You aren't going to find a list of theatre safety laws starting with THOU SHALT NOT. At least I didn't. Let me know if you do.

You should contact your AHJ, probably the fire marshal, and get on the same page so there are no surprises. We have to alert our Police of every performance and get the props certified as being safely used for each production.

But this above all else: your are liable for anything. You can't pin any accident on the fire marshal just because you got permission. Don't do anything for which you are not prepared to take full responsibility.


----------



## jbrem003 (May 31, 2010)

I feel like I may be able to help with this situation as I am currently about halfway to completing my self licensing for gunwrangling on theater and film sets.

The first thing that you should employ at your venue ASAP is a gunwrangling clause. Any time there is a prop gun used in a show it is controlled, kept n a double locked case, and only handed to the actor immediately before his entrance and handed off after it is done until it is needed again. 
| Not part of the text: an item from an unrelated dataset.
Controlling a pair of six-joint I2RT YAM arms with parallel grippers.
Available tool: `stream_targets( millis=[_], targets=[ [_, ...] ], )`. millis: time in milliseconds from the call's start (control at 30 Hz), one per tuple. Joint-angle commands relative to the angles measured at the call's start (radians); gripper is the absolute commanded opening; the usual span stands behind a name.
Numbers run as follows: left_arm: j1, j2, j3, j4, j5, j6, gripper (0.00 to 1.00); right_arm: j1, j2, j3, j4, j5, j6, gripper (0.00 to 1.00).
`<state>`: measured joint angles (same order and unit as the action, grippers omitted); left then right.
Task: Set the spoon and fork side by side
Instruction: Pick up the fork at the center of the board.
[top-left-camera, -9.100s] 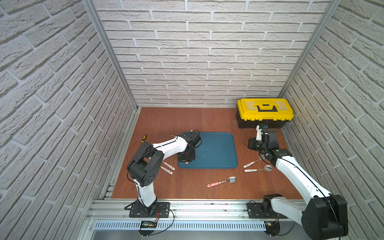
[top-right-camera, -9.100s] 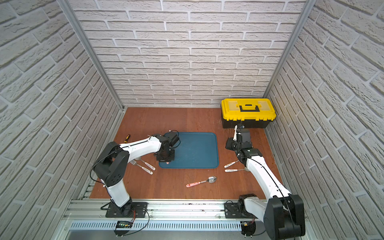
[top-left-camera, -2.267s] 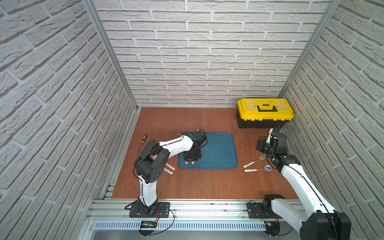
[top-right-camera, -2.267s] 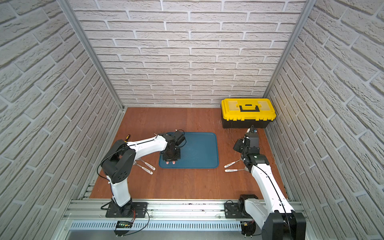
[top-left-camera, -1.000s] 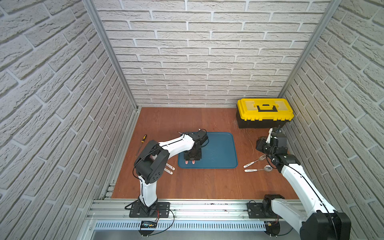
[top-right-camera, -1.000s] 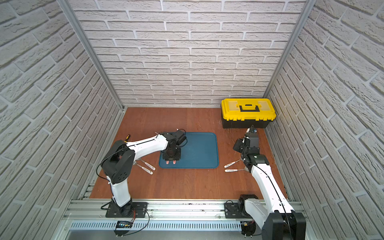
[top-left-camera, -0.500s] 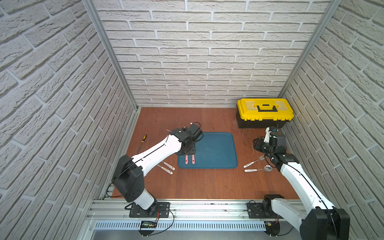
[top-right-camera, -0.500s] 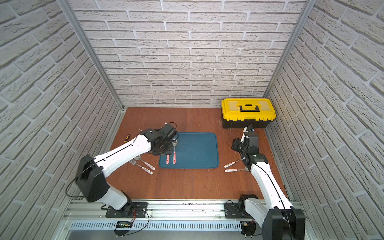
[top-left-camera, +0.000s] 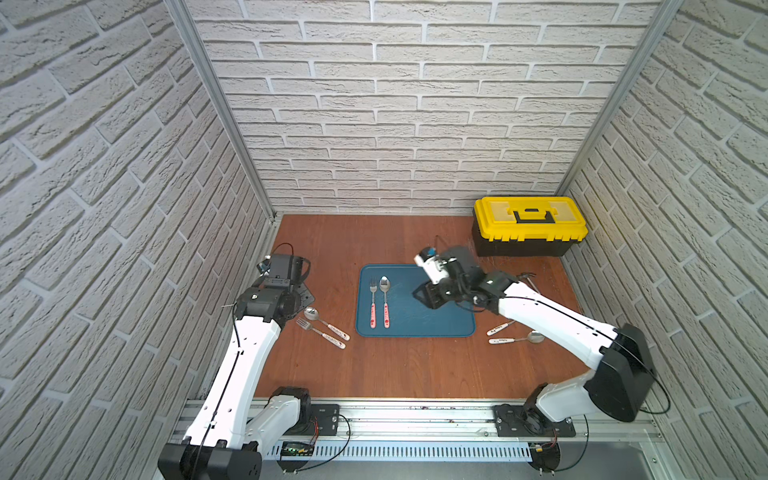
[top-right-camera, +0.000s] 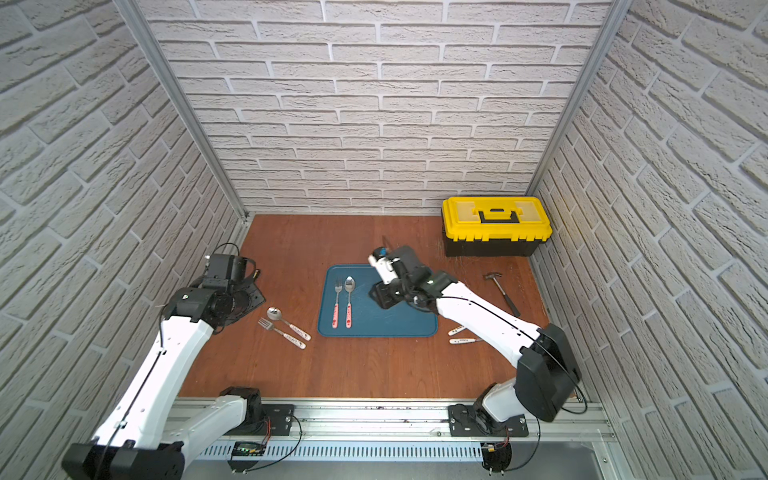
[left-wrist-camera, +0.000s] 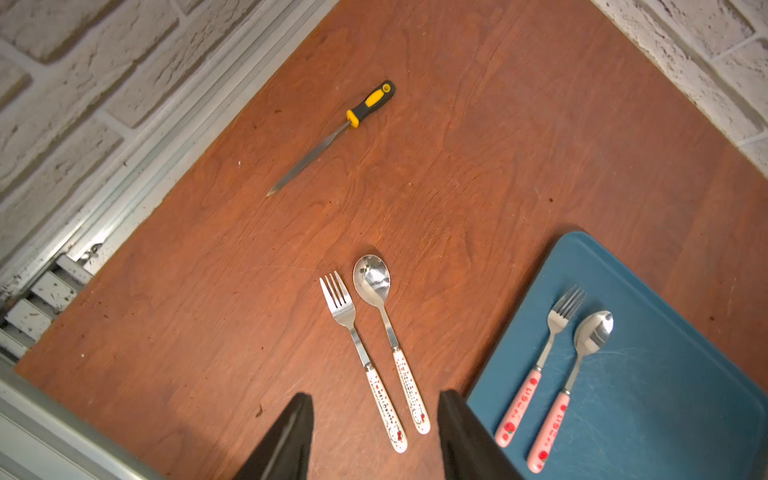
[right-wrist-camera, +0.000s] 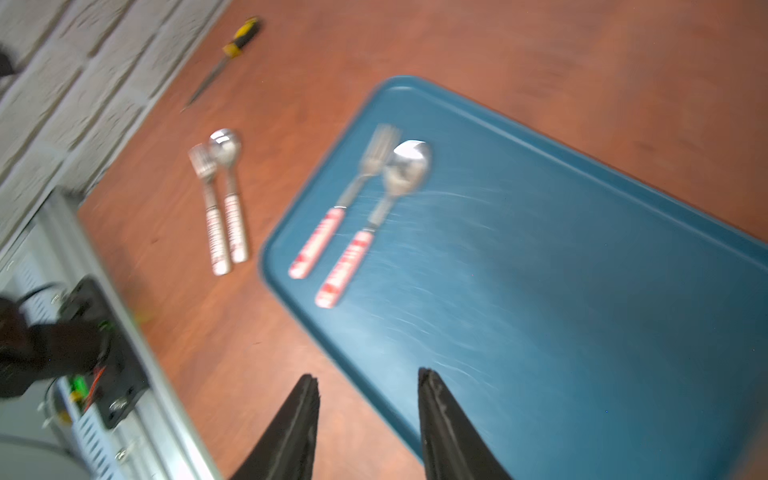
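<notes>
Fork (top-left-camera: 372, 303) and spoon (top-left-camera: 385, 302) lie parallel by the left edge of the tray (top-left-camera: 436, 324), handles toward the front; my right tool (right-wrist-camera: 368, 378), nearer, and left tool (left-wrist-camera: 376, 395) are both released, empty.

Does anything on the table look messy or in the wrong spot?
Yes. The white-handled fork and spoon right of the blue tray splay apart, unlike the neat pink-handled pair on the tray. A hammer also lies outside the yellow toolbox.
</notes>
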<state>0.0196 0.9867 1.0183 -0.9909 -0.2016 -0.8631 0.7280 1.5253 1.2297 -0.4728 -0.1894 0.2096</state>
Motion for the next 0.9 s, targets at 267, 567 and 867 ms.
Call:
stream_targets(
  millis=[267,567,867],
  targets=[
    [0.09,-0.054,-0.091,0.064,0.085,0.041,0.57,0.282,0.403,0.376,-0.131,0.013,-0.09,0.46],
    [0.307,-0.136,-0.117,0.092,0.095,0.043,0.61,0.348,0.624,0.57,-0.122,0.008,-0.141,0.47],
    [0.387,-0.141,-0.145,0.114,0.147,0.041,0.63,0.384,0.776,0.76,-0.226,0.02,-0.181,0.45]
  ],
)
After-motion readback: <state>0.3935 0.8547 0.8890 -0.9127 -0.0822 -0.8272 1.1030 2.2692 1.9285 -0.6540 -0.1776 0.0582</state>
The position of a gunwrangler on a set is a position of maintaining safety, they are allowed to call safety holds over the director and, like a stage combat choreographer, are responsible in the end for the safe operation and level of understanding in a production utilizing blank/prop/stage guns with any amount of firing capacity. People HAVE died from blank gun misfires and this IS a serious issue. The fact that you had an actor in public with a FIRING BLANK GUN is a serious violation of many levels. 
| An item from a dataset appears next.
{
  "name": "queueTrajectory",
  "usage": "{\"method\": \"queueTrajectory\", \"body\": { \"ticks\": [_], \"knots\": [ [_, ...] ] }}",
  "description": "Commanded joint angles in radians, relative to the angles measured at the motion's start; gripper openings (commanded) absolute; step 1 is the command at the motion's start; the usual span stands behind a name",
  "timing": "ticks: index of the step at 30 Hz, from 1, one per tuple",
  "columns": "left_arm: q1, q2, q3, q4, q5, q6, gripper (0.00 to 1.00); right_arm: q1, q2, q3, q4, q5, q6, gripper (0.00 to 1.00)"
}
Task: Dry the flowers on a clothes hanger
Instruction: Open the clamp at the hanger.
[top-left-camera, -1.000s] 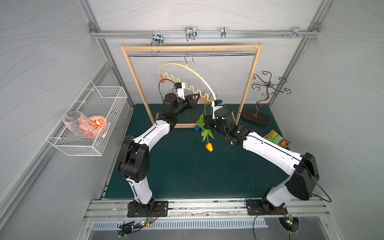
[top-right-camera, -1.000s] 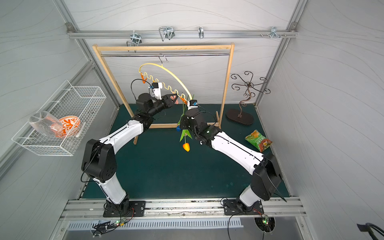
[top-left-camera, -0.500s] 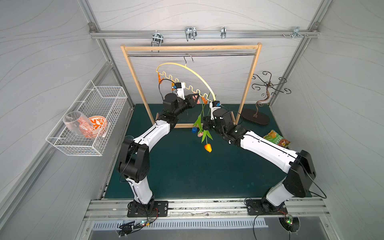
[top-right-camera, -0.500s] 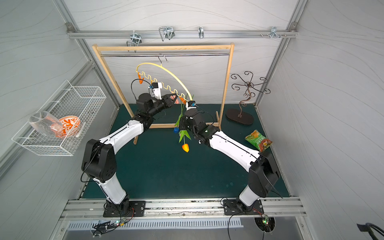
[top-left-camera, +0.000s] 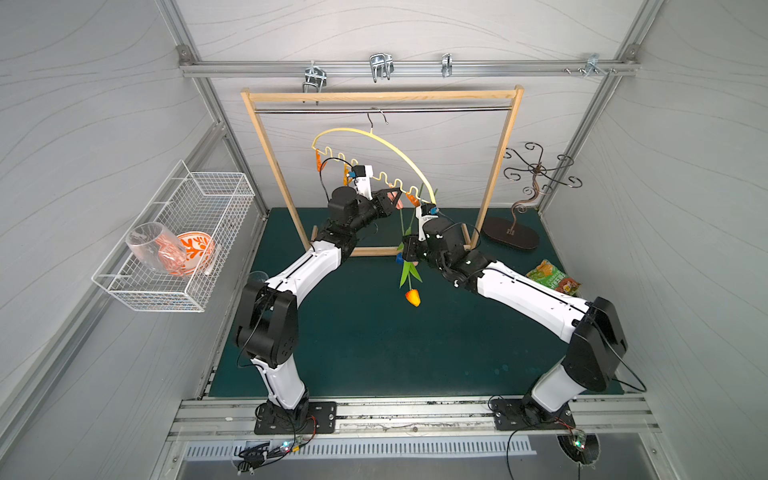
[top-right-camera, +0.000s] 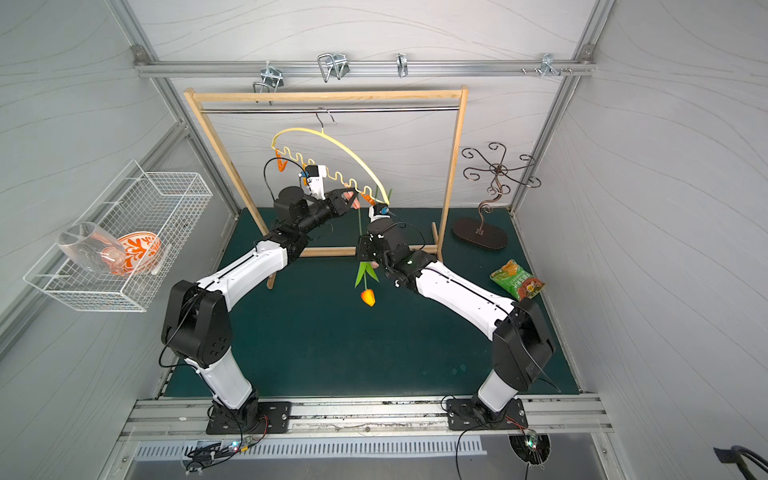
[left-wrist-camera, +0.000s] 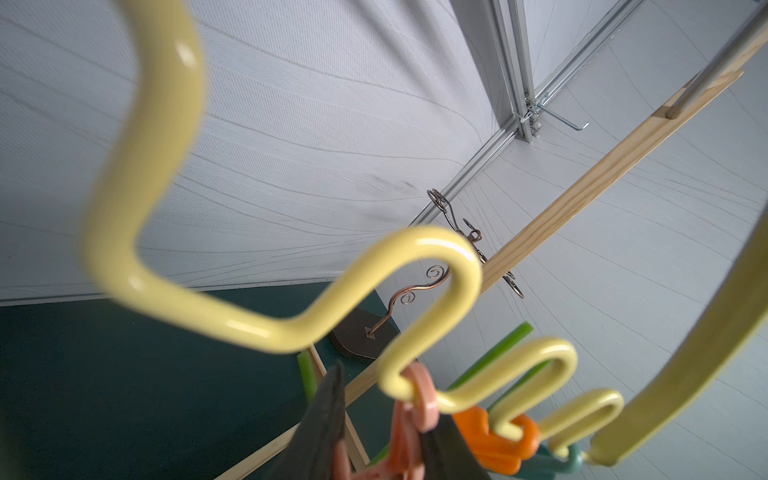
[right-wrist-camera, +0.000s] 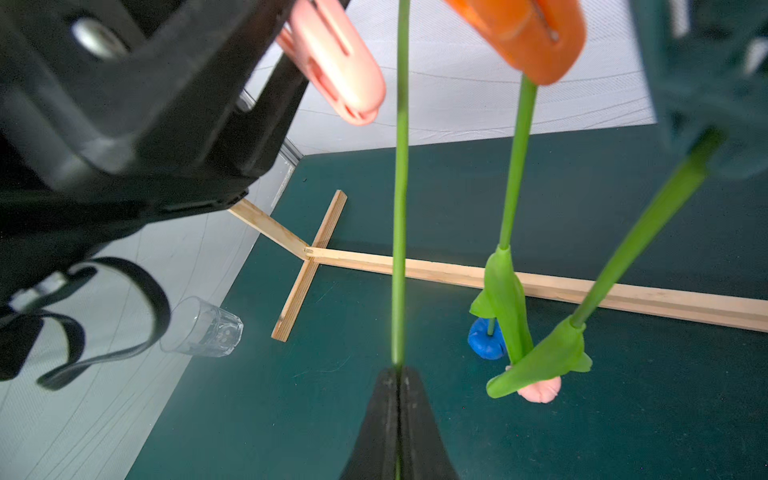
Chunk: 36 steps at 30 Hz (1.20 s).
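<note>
**Orange tulip (top-left-camera: 412, 297) held up beside the pink clothespin (left-wrist-camera: 417, 409)**

Pale yellow, the clothes hanger (top-left-camera: 357, 130) hangs by its metal hook from the rail of the wooden rack (top-left-camera: 374, 96) and tilts, its right end lower. The left gripper (top-left-camera: 395, 198) is up at the wavy lower bar. Its two dark fingers (left-wrist-camera: 328, 415) press against either side of the pink clothespin, which hangs from a dip in that bar.

The right gripper (right-wrist-camera: 398, 372) is lower, out over the green mat (top-left-camera: 374, 353), with its jaws closed tight on the thin stem (right-wrist-camera: 400, 187) of the orange tulip. That stem rises upright from the jaws and passes just beside the pink clothespin's tip; whether they touch cannot be told. The orange head hangs downward below the gripper in both top views.

Next along the bar, the orange clothespin (right-wrist-camera: 528, 33) grips the stem of the blue tulip (right-wrist-camera: 484, 340). The teal clothespin (left-wrist-camera: 557, 461), blurred in the right wrist view, holds the pink tulip (right-wrist-camera: 540, 390). Both hang head down. A clear tumbler (right-wrist-camera: 203, 328) is on the mat near the rack's foot.
</note>
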Motion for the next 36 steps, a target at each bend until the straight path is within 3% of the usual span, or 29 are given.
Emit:
{"method": "queueTrajectory", "body": {
  "ticks": [1,13,22,36],
  "knots": [
    [-0.003,-0.034,0.032,0.014,-0.006,0.010,0.26,-0.004,-0.024,0.007,-0.003,0.017,0.038,0.00],
    [-0.003,-0.041,0.024,0.007,-0.009,0.021,0.22,0.003,-0.037,0.009,0.012,-0.040,0.040,0.00],
    [-0.003,-0.038,0.014,0.010,-0.008,0.027,0.23,0.010,-0.048,0.020,-0.018,0.025,0.050,0.00],
    [-0.003,-0.029,0.014,0.011,-0.008,0.028,0.23,0.022,-0.052,0.011,0.051,-0.047,0.033,0.00]
  ]
}}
First: The guns may fire what is called blanks, but they still emit a discharge through the vents on the side of the gun, this vented substance can cause burns if made in direct contact

Second: Why was the gun loaded if it was only for publicity? Did the actor gain access to the ammo? If the gun is being used for a publicity event, then it should be in a controlled area owned by the venue, and there should be a representative, if not the actual wrangler present to maintain control of the piece until the event concludes. 

Even in a stage setting, it is not professional practice to point a blank gun at anyone else on stage, you always aim upstage of the action, away from the audience and from fellow actors. This is a rule taught universally. The angles will work themselves out for sight lines. Nobody needs to be worrying about "realism" when safety clearly trumps in this situation. These are just basics before even thinking about making a decision to place an actor in public with a gun, let alone with the capability to fire. The actor is only half at fault however, because the venue provided the situation for this to occur. The fact that someone wants to close the show for a "publicity stunt" is severely misinformed if he/she thinks that will help the reputation of the theater. If anything it will drive a professional level of focus away and ruin many potential connections that you may not even be able to foresee at this point. 

All told (and sorry for the rant, this really is an extreme situation, and I hope that you are able to find resolution with is soon.) 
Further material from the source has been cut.